/---
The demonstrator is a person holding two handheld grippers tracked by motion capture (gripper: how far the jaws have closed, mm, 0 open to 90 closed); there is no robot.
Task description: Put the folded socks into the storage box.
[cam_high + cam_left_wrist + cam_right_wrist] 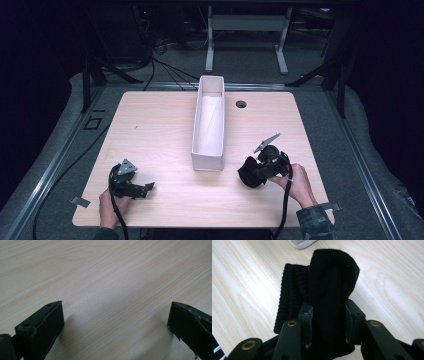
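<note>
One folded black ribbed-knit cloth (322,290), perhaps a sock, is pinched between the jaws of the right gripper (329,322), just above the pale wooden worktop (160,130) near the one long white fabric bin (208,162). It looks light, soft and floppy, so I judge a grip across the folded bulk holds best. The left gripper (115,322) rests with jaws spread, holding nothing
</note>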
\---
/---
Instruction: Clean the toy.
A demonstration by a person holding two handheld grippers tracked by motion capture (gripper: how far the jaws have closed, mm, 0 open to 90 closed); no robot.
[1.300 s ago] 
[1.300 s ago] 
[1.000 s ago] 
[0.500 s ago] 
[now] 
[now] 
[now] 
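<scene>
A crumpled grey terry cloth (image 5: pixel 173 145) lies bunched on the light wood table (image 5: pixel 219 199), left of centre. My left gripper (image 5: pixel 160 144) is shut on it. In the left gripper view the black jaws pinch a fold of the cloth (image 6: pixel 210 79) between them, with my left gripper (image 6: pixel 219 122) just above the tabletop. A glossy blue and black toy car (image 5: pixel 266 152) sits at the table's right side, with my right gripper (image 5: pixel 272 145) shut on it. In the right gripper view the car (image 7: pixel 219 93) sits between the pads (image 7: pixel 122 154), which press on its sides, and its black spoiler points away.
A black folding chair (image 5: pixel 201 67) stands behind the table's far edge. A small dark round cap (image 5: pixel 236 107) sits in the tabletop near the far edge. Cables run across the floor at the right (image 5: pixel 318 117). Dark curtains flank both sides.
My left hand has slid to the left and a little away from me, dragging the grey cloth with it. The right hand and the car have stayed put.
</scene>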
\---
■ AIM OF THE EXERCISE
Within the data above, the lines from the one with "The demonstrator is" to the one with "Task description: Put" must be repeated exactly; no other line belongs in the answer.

■ RESULT OF THIS EXERCISE
The demonstrator is a person holding two handheld grippers tracked by motion capture (gripper: how far the jaws have closed, mm, 0 open to 90 closed); there is no robot.
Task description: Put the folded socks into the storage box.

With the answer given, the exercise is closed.